-- Opening Marker --

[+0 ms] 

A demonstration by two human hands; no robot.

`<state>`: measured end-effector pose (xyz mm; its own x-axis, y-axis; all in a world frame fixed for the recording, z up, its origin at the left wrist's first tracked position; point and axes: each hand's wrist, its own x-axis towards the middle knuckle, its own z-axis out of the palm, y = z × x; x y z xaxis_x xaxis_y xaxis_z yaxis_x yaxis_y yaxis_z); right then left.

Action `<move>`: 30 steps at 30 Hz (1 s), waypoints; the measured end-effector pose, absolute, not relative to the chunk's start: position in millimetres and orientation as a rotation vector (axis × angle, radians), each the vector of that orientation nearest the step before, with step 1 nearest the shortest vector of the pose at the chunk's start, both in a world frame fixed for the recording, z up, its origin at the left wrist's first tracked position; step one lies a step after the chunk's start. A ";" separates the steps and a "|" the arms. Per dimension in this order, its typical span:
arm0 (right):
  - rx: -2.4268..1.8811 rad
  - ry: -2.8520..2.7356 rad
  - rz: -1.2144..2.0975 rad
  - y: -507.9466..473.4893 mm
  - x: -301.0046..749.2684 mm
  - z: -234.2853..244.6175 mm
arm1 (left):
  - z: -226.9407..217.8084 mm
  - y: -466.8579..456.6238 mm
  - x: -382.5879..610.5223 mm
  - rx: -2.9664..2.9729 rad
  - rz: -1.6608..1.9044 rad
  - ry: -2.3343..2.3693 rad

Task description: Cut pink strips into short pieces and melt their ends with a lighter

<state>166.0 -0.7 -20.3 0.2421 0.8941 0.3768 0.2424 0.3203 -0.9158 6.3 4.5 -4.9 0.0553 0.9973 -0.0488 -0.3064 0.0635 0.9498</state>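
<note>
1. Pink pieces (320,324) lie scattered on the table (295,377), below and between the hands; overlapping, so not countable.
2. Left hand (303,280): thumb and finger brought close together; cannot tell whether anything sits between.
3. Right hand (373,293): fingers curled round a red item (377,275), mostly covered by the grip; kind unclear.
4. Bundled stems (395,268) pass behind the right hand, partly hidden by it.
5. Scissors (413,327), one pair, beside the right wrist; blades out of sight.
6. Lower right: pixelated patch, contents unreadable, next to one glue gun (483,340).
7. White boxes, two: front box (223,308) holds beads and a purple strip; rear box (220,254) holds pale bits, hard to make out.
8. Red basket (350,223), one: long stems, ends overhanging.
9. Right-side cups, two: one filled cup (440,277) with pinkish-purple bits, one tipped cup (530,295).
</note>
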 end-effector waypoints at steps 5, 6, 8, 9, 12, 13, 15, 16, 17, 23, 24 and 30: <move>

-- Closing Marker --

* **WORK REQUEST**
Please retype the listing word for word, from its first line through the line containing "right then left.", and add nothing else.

* **EXERCISE ANSWER**
[+0 ms] 

A demonstration by two human hands; no robot.

`<state>`: measured end-effector pose (xyz mm; its own x-axis, y-axis; all in a world frame fixed for the recording, z up, its origin at the left wrist's first tracked position; point and axes: each hand's wrist, its own x-axis towards the middle knuckle, its own z-axis out of the palm, y = z × x; x y z xaxis_x xaxis_y xaxis_z yaxis_x yaxis_y yaxis_z); right then left.

This exercise is now complete.